The wide variety of tools in use tells us something. No single platform has solved all agency needs. Tech stacks are fragmented.

Conclusion
SEO agencies in 2026 are being careful about how they change. Yes, most are growing and charging more. But they’re not making much profit. And clients are asking more questions about whether SEO is actually worth it.
AI search is creating big problems. The agencies that will do well are the ones that can show they’re making money for clients. They explain their value in clear ways. They change how they measure success to match what’s happening with AI search.
The agencies that keep using old measurements and wait for things to go back to normal? Those are the ones losing clients to Google Ads or other agencies.
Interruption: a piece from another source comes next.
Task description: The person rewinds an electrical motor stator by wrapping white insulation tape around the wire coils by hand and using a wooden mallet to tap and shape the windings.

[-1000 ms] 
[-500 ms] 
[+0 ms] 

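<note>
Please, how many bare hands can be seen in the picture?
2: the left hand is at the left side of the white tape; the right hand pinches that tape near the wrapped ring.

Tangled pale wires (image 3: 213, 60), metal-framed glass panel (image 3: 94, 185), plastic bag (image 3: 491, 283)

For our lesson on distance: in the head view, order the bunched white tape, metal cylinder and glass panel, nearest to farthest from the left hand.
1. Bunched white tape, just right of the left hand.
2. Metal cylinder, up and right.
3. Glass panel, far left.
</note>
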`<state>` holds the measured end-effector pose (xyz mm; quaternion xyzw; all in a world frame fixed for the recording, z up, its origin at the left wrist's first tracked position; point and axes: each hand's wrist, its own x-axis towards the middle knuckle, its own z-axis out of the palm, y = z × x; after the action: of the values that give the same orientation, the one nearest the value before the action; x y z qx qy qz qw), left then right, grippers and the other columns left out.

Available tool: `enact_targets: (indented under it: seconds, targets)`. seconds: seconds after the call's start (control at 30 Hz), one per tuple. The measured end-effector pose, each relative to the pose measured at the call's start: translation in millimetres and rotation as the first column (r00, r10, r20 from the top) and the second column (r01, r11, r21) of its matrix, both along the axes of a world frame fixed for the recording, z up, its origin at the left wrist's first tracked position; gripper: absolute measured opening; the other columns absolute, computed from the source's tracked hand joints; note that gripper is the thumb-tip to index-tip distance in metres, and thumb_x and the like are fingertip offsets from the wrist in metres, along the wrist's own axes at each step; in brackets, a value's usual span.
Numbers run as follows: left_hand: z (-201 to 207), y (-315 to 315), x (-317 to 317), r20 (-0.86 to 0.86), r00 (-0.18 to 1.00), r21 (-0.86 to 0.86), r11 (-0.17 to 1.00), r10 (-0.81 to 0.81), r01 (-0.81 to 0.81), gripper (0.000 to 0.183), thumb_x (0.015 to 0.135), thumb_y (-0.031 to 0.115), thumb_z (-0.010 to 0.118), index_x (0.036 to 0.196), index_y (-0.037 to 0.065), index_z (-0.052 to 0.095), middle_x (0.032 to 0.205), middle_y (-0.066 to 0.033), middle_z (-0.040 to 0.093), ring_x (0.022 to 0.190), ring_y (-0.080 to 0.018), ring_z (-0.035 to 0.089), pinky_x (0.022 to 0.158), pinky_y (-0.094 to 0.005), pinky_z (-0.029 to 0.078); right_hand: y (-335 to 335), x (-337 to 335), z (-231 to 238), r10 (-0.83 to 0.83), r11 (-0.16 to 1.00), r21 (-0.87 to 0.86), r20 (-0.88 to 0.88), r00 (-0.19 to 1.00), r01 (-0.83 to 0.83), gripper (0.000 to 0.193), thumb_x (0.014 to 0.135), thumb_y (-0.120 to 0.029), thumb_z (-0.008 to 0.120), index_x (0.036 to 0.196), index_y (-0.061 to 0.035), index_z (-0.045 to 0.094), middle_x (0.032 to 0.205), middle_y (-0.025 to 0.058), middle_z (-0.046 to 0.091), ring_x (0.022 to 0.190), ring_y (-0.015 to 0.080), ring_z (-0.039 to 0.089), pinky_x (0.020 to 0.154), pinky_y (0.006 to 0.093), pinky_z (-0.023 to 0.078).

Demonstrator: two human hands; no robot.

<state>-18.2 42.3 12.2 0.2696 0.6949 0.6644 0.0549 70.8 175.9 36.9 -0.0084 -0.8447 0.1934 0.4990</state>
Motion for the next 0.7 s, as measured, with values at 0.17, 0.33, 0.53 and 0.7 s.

What agencies choose to spend money on shows what’s really going on. They know they need to work smarter. They’re building better tools. They want to use real numbers to prove they’re helping clients make money. They’re teaching clients what good results look like when AI is changing how search works.
Not having enough new clients is still the biggest problem. But the second biggest problem is that AI is making people think SEO doesn’t matter as much anymore. Fixing that problem with better ways to measure results, clearer explanations, and actual proof of success – that’s what will decide which agencies succeed and which ones fail.